What lines of the data below hold the string "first"? Copy each one.

--- Information provided ---

|---|

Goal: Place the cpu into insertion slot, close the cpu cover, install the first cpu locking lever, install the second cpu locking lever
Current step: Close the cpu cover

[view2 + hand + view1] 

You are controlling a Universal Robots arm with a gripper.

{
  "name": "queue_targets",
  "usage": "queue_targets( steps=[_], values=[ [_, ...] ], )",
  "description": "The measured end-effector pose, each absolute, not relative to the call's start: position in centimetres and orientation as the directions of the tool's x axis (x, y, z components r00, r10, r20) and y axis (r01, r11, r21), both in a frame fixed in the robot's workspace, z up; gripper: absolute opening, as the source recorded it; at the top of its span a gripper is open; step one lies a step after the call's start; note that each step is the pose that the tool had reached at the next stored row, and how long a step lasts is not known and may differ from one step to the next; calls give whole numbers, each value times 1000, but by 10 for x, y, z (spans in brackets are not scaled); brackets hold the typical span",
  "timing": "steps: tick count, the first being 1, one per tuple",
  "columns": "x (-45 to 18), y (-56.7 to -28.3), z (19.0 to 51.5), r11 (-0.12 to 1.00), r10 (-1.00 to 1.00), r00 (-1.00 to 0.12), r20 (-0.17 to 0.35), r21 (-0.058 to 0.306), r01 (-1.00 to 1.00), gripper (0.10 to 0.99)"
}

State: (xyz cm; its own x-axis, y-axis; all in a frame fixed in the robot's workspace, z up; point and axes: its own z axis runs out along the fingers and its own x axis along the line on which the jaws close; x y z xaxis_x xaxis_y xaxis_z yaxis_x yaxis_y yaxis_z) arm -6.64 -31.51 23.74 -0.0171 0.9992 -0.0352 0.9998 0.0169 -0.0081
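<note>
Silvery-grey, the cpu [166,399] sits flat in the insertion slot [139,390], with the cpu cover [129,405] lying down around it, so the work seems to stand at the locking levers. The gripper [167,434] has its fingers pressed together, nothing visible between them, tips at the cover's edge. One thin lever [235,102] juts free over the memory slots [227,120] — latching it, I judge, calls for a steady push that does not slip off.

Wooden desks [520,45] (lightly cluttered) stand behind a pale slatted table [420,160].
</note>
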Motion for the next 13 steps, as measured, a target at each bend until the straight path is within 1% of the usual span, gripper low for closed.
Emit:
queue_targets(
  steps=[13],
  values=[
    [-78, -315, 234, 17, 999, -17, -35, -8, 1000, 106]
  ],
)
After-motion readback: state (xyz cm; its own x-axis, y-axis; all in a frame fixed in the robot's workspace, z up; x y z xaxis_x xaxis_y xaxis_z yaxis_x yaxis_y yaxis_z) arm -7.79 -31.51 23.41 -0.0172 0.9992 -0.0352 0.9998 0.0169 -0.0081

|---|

--- Exercise result ---
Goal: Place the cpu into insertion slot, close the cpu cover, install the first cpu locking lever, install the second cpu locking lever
  "timing": "steps: tick count, the first being 1, one per tuple",

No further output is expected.